## Assigned task
Word for word, output the data that follows.

:::

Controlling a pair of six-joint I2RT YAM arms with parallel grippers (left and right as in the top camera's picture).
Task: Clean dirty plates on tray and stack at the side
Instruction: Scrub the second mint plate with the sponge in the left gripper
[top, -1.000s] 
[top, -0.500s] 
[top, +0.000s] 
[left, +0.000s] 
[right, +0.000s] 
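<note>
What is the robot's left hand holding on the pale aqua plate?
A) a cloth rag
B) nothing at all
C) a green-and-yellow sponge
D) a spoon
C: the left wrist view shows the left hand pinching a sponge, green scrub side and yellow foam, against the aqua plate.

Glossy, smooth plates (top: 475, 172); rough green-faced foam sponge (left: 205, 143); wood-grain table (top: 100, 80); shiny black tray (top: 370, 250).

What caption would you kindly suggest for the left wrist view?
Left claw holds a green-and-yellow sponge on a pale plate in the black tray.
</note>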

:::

## Answer box
Controlling a pair of six-joint I2RT YAM arms with parallel grippers (left and right as in the top camera's picture).
Task: Clean dirty plates on tray and stack at the side
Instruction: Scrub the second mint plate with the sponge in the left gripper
[top, -1.000s] 
[top, -0.500s] 
[top, +0.000s] 
[left, +0.000s] 
[right, +0.000s] 
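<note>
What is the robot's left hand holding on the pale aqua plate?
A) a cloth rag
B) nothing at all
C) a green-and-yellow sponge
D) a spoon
C: the left wrist view shows the left hand pinching a sponge, green scrub side and yellow foam, against the aqua plate.

Glossy, smooth plates (top: 475, 172); rough green-faced foam sponge (left: 205, 143); wood-grain table (top: 100, 80); shiny black tray (top: 370, 250).

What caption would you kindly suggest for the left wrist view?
Left claw holds a green-and-yellow sponge on a pale plate in the black tray.
</note>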

The exercise is fully answered.